Weatherford police make ailing 11-year-old honorary reserve officer
Wilson Adams isn’t old enough to drive a car. He certainly can’t use a handgun.
But Weatherford Police Chief Lance Arnold said the 11-year-old, who is battling back after having a brain tumor removed, displays the sort of courage and determination every police officer should possess.
So he made Wilson an honorary reserve officer in the Weatherford Police Department (WPD) at the recent meeting of the city council on Oct. 9. He was sworn in by Municipal Court Judge Tim Galbreaith.
“I actually became a police officer,” said a beaming Wilson after the ceremony. “This is what I want to be when I grow up. I like the idea of protecting people.”
Wilson was diagnosed in May with Medulloblastoma, the most common type of pediatric brain tumor. The tumor was removed, but his treatment and recovery will take between 12 and 18 months. The treatment includes chemotherapy for five days per month up to 12 months.
The family also lost their father/husband, Daniel Adams, in September 2017 to liver cancer.
“The story, when you hear it, I don’t know if you’re human if you’re not moved,” Arnold said. “But they continue to battle, continue to demonstrate enormous courage.”
Wilson had a wish to ride in a police car before his chemotherapy began in September. Officer Paul Tumlin drove him to his first treatment session at Cook Children’s Medical Center.
“To be around someone so positive with the hand he’s been dealt, it was so encouraging,” Tumlin said. “When you meet somebody like him, it’s really uplifting.”
The trip was also educational for Wilson.
“I got to hear a lot of Officer Paul’s stories,” Wilson said with a smile.
“He’ll pop out a fact, and I’ll ask, where did that come from?” said Tamela Adams, his mother. “He’ll say, ‘I learned it from Officer Tumlin.’
“It’s above and beyond how they’ve embraced him as one of their family. It’s overwhelming, and he’s been bouncing ready for this tonight.”
Also in attendance to show their support were members of the Texas Department of Public Safety Highway Patrol and Parker County REACT (Responding to Every Assault and Crisis Team), a volunteer organization that helps law enforcement provide comfort and help to those who have experienced a traumatic event.
Wilson received several gifts, including a handmade rod-and-reel, a tackle box filled with tackle, a miniature police car, and a wall plaque depicting the history of the American police officer.
Arnold said the WPD will continue to offer rides to treatments for Wilson, along with regularly checking in on the family, which also includes his 16-year-old brother, Colby, and 6-year-old sister, KariGrace. The family has also taken in a friend, 17-year-old Christian Muir.
“We’re going to be there for them from here on,” Arnold said.
With the treatments and subsequent death of Daniel, the family was devastated financially, family friend Rob Helms said. They lost their home and are now renting a mobile home in Aledo, he said.

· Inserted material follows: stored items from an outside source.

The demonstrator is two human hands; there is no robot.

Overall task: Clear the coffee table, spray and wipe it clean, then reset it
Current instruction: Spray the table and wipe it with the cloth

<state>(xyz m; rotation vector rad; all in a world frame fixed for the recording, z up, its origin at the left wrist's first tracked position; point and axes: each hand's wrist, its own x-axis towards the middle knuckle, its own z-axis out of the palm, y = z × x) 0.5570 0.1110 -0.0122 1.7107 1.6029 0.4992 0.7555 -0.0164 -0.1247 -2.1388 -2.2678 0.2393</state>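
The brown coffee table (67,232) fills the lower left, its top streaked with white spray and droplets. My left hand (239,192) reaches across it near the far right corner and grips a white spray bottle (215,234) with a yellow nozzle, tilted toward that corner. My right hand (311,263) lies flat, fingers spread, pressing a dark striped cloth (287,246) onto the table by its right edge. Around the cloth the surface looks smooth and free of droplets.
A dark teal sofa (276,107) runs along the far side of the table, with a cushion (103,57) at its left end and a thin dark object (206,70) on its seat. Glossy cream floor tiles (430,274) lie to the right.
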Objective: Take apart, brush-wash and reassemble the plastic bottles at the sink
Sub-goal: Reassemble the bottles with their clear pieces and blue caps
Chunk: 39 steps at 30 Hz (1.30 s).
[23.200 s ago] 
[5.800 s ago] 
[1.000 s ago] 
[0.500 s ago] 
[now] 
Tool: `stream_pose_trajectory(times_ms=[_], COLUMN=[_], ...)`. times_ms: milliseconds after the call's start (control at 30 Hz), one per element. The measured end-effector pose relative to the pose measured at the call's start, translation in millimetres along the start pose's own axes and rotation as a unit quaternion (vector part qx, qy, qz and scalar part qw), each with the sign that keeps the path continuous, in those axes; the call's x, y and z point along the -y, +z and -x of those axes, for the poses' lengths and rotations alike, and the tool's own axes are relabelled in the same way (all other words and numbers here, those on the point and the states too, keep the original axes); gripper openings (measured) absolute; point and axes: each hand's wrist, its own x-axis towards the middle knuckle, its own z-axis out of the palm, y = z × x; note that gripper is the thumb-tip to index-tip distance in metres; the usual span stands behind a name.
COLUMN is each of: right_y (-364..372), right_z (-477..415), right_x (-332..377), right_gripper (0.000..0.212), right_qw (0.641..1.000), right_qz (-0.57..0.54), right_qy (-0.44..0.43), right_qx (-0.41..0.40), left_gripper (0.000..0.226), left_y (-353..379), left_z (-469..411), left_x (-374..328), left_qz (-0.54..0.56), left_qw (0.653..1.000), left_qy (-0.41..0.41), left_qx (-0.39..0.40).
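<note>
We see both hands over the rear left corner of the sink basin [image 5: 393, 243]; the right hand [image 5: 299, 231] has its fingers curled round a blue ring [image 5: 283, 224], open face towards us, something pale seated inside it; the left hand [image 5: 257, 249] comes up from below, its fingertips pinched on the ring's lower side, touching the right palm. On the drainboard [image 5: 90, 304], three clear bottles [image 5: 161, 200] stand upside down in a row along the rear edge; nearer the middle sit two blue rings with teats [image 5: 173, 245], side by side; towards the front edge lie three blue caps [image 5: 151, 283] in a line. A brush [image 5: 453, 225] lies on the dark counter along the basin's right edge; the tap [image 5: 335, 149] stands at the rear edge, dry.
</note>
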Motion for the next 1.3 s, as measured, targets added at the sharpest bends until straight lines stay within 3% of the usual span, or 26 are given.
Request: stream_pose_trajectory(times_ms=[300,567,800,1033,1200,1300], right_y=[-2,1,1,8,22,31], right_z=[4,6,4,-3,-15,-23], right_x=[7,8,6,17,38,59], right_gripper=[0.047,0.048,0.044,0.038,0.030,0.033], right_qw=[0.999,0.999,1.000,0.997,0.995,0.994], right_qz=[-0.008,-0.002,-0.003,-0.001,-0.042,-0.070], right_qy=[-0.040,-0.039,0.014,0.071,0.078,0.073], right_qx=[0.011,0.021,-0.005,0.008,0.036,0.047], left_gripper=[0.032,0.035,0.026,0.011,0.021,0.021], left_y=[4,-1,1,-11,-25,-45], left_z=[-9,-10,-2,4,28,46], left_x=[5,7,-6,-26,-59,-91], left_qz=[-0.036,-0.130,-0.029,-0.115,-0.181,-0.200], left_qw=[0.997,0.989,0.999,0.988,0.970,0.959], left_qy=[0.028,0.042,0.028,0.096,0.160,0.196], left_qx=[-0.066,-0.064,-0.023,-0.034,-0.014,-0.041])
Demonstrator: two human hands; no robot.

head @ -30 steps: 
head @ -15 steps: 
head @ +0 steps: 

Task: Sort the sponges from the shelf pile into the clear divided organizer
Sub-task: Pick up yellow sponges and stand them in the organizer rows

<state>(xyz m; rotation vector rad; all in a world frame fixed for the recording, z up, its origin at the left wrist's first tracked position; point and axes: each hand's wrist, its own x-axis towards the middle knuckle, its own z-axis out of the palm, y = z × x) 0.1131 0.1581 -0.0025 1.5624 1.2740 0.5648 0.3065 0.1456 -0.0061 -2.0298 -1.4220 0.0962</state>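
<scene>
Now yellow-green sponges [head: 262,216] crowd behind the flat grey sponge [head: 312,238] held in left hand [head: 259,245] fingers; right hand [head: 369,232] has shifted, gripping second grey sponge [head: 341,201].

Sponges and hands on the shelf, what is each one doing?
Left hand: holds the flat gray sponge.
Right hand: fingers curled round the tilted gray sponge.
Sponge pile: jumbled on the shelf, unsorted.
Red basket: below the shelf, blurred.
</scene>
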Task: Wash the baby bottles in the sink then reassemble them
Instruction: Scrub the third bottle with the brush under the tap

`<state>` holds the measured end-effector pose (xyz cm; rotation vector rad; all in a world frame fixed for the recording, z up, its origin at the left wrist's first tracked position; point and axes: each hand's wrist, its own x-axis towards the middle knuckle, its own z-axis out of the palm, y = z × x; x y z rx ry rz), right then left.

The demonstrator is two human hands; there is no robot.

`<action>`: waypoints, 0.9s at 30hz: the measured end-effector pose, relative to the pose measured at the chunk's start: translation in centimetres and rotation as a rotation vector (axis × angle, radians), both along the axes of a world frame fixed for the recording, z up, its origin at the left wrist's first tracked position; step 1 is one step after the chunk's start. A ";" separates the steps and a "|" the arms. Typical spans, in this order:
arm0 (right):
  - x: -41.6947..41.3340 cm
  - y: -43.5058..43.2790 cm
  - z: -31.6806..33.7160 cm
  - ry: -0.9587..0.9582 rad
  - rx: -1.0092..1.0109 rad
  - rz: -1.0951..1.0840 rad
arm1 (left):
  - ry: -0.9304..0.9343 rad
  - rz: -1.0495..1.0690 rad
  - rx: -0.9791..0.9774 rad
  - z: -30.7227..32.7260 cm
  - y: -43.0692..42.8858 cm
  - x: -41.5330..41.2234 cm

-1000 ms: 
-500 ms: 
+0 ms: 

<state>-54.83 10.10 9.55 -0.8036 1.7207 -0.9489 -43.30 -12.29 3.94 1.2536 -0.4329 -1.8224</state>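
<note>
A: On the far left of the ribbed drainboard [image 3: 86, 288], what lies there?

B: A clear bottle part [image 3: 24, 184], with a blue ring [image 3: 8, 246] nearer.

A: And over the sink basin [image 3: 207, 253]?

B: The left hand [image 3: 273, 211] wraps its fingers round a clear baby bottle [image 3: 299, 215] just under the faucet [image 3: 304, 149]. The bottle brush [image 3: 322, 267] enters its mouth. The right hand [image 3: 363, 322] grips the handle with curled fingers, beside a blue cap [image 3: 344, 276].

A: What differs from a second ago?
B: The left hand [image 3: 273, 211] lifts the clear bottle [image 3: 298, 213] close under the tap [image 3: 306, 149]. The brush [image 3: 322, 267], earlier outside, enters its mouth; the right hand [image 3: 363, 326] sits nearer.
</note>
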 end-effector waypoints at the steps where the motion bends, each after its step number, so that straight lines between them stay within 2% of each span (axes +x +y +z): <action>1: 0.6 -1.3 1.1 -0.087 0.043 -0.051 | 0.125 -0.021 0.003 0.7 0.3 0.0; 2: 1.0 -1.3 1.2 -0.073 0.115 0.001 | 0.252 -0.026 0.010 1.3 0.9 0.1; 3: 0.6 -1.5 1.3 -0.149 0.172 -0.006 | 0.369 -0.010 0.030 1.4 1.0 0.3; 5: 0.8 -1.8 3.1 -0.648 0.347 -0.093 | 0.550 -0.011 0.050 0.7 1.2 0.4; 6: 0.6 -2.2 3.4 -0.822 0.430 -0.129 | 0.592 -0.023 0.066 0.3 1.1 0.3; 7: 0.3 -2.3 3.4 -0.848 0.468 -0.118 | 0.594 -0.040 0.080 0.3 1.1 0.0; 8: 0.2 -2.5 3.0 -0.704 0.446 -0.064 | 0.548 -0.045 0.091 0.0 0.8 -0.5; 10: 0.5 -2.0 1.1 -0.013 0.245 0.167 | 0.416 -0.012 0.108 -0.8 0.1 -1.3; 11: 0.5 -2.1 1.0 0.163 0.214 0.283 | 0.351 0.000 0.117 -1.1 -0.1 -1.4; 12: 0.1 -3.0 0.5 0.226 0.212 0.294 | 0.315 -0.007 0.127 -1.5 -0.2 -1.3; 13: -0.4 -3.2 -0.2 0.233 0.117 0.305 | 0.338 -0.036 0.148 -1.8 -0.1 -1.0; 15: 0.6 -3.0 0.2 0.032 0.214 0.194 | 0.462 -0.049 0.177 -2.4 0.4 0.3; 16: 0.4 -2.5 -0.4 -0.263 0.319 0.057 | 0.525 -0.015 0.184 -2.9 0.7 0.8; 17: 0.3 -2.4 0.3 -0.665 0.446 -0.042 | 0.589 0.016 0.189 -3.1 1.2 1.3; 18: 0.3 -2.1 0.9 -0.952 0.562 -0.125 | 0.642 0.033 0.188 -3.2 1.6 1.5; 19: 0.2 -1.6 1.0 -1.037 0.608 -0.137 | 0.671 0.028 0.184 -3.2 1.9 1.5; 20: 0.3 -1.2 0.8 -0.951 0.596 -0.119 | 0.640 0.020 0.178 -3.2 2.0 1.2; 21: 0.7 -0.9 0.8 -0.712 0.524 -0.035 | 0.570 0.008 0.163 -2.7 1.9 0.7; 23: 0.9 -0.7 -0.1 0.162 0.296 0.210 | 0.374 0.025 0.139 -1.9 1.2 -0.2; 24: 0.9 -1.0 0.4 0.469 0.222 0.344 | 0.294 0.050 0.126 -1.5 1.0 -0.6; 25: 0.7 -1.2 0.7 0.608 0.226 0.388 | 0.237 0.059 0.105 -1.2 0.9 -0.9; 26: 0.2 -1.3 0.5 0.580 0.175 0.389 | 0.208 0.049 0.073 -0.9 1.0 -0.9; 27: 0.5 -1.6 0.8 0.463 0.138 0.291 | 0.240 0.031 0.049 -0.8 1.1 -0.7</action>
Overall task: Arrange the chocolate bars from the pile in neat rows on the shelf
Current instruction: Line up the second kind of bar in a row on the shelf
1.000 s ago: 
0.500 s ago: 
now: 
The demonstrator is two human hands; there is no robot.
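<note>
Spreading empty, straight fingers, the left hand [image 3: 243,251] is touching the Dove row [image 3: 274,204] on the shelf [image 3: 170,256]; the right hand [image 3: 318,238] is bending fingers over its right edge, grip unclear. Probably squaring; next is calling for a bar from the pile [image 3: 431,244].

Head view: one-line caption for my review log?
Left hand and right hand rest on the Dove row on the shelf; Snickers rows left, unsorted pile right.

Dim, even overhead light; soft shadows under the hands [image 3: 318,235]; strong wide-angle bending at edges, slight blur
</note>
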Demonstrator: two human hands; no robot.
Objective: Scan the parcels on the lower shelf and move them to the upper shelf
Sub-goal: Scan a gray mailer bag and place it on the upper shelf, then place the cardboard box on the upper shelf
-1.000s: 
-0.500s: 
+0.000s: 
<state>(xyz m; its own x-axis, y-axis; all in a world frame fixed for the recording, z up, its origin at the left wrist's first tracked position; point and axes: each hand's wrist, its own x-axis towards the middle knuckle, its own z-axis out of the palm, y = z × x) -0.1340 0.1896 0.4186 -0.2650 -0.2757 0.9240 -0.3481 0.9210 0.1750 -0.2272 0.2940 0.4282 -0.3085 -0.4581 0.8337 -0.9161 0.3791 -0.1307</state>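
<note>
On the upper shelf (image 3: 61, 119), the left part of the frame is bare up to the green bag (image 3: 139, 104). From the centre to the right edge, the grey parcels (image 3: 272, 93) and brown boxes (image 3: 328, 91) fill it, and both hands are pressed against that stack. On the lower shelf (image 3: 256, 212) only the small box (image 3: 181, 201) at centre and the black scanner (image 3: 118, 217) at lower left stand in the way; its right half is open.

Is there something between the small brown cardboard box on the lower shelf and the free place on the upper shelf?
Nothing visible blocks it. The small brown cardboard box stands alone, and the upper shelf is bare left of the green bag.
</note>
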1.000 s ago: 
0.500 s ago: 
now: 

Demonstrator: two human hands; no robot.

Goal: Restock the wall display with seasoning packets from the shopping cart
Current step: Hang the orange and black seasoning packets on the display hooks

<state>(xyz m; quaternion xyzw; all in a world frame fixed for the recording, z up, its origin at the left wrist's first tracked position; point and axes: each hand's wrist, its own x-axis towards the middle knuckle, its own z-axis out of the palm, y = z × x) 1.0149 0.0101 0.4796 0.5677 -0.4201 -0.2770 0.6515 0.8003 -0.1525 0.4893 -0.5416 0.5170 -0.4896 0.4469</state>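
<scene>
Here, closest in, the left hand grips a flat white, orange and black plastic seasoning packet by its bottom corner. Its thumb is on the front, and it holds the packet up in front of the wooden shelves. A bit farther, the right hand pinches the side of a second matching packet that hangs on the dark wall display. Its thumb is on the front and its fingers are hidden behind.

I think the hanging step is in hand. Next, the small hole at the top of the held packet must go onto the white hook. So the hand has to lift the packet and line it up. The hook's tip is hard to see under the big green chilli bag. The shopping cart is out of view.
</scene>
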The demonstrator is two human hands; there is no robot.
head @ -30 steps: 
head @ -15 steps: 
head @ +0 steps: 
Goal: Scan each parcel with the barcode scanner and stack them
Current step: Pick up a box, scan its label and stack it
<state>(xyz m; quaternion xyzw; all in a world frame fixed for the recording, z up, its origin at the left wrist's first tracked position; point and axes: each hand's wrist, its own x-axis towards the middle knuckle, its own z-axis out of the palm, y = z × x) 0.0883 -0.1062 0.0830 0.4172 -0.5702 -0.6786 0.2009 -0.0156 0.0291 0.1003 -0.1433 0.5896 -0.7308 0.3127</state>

Helms has started a GoFundMe site to take donations to help the family, including building them a home so they can use the rent to help with Wilson’s treatments, he said. Tamela is unable to work because of having to help take care of Wilson.
Along with being sworn in, Wilson wore a uniform that was donated by Blauer Manufacturing. He is, in fact, the first to wear the new all-black uniform that will soon be donned by all Weatherford officers.
“We had him try on his uniform last week, and his grin was going from ear to ear,” Arnold said.
“On behalf of the city council, Officer Adams, I’d like to congratulate you,” Mayor Craig Swancy said. “Please wear that uniform often.”